Retype each entry below, keeping every character the same.

## Provided data
/---
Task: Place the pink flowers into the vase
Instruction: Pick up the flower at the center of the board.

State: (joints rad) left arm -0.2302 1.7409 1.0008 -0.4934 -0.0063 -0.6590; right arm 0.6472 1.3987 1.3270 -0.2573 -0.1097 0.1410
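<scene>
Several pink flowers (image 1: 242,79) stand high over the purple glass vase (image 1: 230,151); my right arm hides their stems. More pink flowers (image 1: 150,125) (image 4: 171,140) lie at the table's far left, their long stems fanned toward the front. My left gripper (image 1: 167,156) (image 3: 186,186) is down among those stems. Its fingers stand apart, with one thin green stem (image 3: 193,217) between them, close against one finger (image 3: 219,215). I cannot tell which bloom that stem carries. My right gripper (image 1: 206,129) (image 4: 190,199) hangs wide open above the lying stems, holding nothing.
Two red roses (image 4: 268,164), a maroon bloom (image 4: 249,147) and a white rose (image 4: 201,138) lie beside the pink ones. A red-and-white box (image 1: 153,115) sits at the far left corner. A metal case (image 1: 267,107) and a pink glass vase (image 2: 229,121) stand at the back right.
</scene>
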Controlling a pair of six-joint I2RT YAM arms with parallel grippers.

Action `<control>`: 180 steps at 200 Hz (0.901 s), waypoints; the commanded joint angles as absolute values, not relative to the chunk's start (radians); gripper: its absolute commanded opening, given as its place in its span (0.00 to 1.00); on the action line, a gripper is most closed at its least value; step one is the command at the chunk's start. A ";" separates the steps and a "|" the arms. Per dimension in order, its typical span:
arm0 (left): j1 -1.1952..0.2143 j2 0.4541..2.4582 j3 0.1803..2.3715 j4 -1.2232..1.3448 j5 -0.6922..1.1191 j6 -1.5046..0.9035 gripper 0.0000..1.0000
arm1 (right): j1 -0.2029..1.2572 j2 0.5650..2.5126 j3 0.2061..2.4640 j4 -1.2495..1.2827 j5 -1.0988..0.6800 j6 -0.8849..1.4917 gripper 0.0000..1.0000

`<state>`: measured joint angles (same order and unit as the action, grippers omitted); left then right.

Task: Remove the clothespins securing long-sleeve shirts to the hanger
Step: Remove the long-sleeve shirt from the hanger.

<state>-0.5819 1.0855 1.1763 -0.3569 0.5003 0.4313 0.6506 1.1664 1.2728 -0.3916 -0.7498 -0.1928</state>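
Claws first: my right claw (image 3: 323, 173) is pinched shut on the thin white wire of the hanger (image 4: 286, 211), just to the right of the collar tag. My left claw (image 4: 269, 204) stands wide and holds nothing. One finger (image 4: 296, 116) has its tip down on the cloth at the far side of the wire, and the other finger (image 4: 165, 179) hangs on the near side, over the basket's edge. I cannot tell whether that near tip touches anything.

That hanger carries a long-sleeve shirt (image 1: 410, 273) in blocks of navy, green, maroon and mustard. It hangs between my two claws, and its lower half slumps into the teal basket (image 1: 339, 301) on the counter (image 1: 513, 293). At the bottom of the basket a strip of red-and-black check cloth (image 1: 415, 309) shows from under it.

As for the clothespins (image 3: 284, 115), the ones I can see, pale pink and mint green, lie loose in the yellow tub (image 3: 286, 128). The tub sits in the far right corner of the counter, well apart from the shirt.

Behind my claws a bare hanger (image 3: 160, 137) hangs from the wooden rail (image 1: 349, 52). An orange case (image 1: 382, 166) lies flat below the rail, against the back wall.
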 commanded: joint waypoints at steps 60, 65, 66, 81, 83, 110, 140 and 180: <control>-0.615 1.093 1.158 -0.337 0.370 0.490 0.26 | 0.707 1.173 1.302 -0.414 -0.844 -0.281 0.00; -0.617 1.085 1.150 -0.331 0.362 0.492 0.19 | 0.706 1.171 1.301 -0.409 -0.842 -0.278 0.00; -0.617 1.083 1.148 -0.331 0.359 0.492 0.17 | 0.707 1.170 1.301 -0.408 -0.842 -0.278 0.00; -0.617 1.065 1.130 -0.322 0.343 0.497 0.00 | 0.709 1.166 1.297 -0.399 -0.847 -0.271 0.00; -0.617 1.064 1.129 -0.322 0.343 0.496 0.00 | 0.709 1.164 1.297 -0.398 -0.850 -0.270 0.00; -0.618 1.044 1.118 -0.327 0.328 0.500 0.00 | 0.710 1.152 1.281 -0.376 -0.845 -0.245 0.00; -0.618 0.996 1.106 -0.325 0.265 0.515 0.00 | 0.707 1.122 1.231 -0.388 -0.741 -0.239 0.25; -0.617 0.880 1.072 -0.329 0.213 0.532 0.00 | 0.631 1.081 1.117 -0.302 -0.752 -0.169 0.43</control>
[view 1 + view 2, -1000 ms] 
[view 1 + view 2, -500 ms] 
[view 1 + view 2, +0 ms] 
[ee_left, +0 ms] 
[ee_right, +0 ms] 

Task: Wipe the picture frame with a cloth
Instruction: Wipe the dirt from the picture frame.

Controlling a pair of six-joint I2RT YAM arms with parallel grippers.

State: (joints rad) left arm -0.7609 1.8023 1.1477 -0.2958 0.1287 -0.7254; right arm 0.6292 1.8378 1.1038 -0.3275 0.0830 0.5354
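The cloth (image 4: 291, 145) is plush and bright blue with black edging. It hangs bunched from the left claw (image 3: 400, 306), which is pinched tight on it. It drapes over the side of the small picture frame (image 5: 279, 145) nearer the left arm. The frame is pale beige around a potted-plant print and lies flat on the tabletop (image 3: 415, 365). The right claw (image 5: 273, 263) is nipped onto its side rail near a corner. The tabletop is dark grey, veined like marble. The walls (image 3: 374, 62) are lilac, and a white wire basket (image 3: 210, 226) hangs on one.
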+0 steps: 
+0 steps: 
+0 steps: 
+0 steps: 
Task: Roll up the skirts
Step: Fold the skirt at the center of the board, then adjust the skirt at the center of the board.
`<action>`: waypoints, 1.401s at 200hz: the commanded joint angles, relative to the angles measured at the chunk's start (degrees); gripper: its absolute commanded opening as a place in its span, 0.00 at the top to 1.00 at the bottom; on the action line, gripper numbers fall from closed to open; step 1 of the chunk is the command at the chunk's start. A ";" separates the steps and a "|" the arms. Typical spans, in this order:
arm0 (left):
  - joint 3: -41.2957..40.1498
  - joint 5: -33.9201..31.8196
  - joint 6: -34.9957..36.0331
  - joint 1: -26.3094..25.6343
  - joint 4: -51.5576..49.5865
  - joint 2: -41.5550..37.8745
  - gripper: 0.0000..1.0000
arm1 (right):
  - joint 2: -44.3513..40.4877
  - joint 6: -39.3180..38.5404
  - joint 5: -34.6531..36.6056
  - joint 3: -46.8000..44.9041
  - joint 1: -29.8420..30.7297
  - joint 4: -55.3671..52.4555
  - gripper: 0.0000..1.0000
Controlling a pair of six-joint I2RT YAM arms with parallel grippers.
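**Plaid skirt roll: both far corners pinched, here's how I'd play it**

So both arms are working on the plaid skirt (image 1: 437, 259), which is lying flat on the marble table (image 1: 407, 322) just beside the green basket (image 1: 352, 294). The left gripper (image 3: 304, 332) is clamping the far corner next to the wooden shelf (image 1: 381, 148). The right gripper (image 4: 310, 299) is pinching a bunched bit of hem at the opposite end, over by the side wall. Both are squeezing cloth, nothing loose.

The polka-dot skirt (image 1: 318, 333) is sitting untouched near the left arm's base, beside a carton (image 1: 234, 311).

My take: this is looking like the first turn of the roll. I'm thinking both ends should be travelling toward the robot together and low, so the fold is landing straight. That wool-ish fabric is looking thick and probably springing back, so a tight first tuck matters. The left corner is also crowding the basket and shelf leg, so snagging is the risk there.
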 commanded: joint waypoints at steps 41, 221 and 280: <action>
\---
## Result of this task
Task: Place the pink flowers into the vase
Instruction: Pick up the flower at the center of the board.

State: (joints rad) left arm -0.2302 1.7409 1.0008 -0.4934 -0.0063 -0.6590; right arm 0.6472 1.3987 1.3270 -0.2573 -0.1097 0.1410
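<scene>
Several pink flowers (image 1: 242,79) stand high over the purple glass vase (image 1: 230,151); my right arm hides their stems. More pink flowers (image 1: 150,125) (image 4: 171,140) lie at the table's far left, their long stems fanned toward the front. My left gripper (image 1: 167,156) (image 3: 186,186) is down among those stems. Its fingers stand apart, with one thin green stem (image 3: 193,217) between them, close against one finger (image 3: 219,215). I cannot tell which bloom that stem carries. My right gripper (image 1: 206,129) (image 4: 190,199) hangs wide open above the lying stems, holding nothing.
Two red roses (image 4: 268,164), a maroon bloom (image 4: 249,147) and a white rose (image 4: 201,138) lie beside the pink ones. A red-and-white box (image 1: 153,115) sits at the far left corner. A metal case (image 1: 267,107) and a pink glass vase (image 2: 229,121) stand at the back right.
</scene>
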Controlling a pair of six-joint I2RT YAM arms with parallel grippers.

Action `<control>`: 180 steps at 200 Hz (0.901 s), waypoints; the commanded joint angles as absolute values, not relative to the chunk's start (radians); gripper: its absolute commanded opening, given as its place in its span (0.00 to 1.00); on the action line, a gripper is most closed at its least value; step one is the command at the chunk's start. A ";" separates the steps and a "|" the arms. Per dimension in order, its typical span:
arm0 (left): j1 -1.1952..0.2143 j2 0.4541..2.4582 j3 0.1803..2.3715 j4 -1.2232..1.3448 j5 -0.6922..1.1191 j6 -1.5046..0.9035 gripper 0.0000..1.0000
arm1 (right): j1 -0.2029..1.2572 j2 0.5650..2.5126 j3 0.2061..2.4640 j4 -1.2495..1.2827 j5 -1.0988..0.6800 j6 -0.8849..1.4917 gripper 0.0000..1.0000

`<state>`: measured joint angles (same order and unit as the action, grippers omitted); left then right.

Task: Remove the clothespins securing long-sleeve shirts to the hanger
Step: Remove the long-sleeve shirt from the hanger.

<state>-0.5819 1.0855 1.1763 -0.3569 0.5003 0.4313 0.6506 1.1664 1.2728 -0.3916 -0.7498 -0.1928</state>
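Claws first: my right claw (image 3: 323, 173) is pinched shut on the thin white wire of the hanger (image 4: 286, 211), just to the right of the collar tag. My left claw (image 4: 269, 204) stands wide and holds nothing. One finger (image 4: 296, 116) has its tip down on the cloth at the far side of the wire, and the other finger (image 4: 165, 179) hangs on the near side, over the basket's edge. I cannot tell whether that near tip touches anything.

That hanger carries a long-sleeve shirt (image 1: 410, 273) in blocks of navy, green, maroon and mustard. It hangs between my two claws, and its lower half slumps into the teal basket (image 1: 339, 301) on the counter (image 1: 513, 293). At the bottom of the basket a strip of red-and-black check cloth (image 1: 415, 309) shows from under it.

As for the clothespins (image 3: 284, 115), the ones I can see, pale pink and mint green, lie loose in the yellow tub (image 3: 286, 128). The tub sits in the far right corner of the counter, well apart from the shirt.

Behind my claws a bare hanger (image 3: 160, 137) hangs from the wooden rail (image 1: 349, 52). An orange case (image 1: 382, 166) lies flat below the rail, against the back wall.
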 commanded: joint waypoints at steps 60, 65, 66, 81, 83, 110, 140 and 180: <control>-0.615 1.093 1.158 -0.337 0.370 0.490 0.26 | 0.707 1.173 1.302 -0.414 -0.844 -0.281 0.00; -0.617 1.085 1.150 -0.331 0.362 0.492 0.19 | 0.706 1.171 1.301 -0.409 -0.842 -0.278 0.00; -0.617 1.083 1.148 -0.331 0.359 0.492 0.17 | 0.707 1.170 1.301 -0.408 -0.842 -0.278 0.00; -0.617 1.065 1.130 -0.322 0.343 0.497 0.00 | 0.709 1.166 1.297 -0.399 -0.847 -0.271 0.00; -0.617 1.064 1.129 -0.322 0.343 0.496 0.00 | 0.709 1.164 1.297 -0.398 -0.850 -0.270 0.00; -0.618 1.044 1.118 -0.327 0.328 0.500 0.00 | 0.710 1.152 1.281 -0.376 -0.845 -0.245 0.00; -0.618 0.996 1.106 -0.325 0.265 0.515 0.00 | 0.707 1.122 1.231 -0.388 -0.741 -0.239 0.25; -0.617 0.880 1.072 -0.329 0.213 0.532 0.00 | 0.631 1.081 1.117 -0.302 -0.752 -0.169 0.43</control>
[view 1 + view 2, -1000 ms] 
[view 1 + view 2, -500 ms] 
[view 1 + view 2, +0 ms] 
[ee_left, +0 ms] 
[ee_right, +0 ms] 

Task: Wipe the picture frame with a cloth
Instruction: Wipe the dirt from the picture frame.

Controlling a pair of six-joint I2RT YAM arms with parallel grippers.

State: (joints rad) left arm -0.7609 1.8023 1.1477 -0.2958 0.1287 -0.7254; right arm 0.6292 1.8378 1.1038 -0.3275 0.0830 0.5354
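The cloth (image 4: 291, 145) is plush and bright blue with black edging. It hangs bunched from the left claw (image 3: 400, 306), which is pinched tight on it. It drapes over the side of the small picture frame (image 5: 279, 145) nearer the left arm. The frame is pale beige around a potted-plant print and lies flat on the tabletop (image 3: 415, 365). The right claw (image 5: 273, 263) is nipped onto its side rail near a corner. The tabletop is dark grey, veined like marble. The walls (image 3: 374, 62) are lilac, and a white wire basket (image 3: 210, 226) hangs on one.
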+0 steps: 
+0 steps: 
+0 steps: 
+0 steps: 
Task: Roll up the skirts
Step: Fold the skirt at the center of the board, then adjust the skirt at the center of the board.
`<action>`: waypoints, 1.401s at 200hz: the commanded joint angles, relative to the angles measured at the chunk's start (degrees); gripper: its absolute commanded opening as a place in its span, 0.00 at the top to 1.00 at the bottom; on the action line, gripper numbers fall from closed to open; step 1 of the chunk is the command at the chunk's start. A ";" separates the steps and a "|" the arms. Typical spans, in this order:
arm0 (left):
  - joint 3: -41.2957..40.1498
  - joint 5: -33.9201..31.8196
  - joint 6: -34.9957..36.0331
  - joint 1: -26.3094..25.6343
  - joint 4: -51.5576..49.5865
  - joint 2: -41.5550..37.8745
  - gripper: 0.0000..1.0000
arm1 (right):
  - joint 2: -44.3513..40.4877
  - joint 6: -39.3180..38.5404
  - joint 5: -34.6531..36.6056
  - joint 3: -46.8000..44.9041
  - joint 1: -29.8420..30.7297
  - joint 4: -55.3671..52.4555
  - gripper: 0.0000..1.0000
Controlling a pair of six-joint I2RT YAM arms with parallel grippers.
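**Plaid skirt roll: both far corners pinched, here's how I'd play it**

So both arms are working on the plaid skirt (image 1: 437, 259), which is lying flat on the marble table (image 1: 407, 322) just beside the green basket (image 1: 352, 294). The left gripper (image 3: 304, 332) is clamping the far corner next to the wooden shelf (image 1: 381, 148). The right gripper (image 4: 310, 299) is pinching a bunched bit of hem at the opposite end, over by the side wall. Both are squeezing cloth, nothing loose.

The polka-dot skirt (image 1: 318, 333) is sitting untouched near the left arm's base, beside a carton (image 1: 234, 311).

My take: this is looking like the first turn of the roll. I'm thinking both ends should be travelling toward the robot together and low, so the fold is landing straight. That wool-ish fabric is looking thick and probably springing back, so a tight first tuck matters. The left corner is also crowding the basket and shelf leg, so snagging is the risk there.
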 commanded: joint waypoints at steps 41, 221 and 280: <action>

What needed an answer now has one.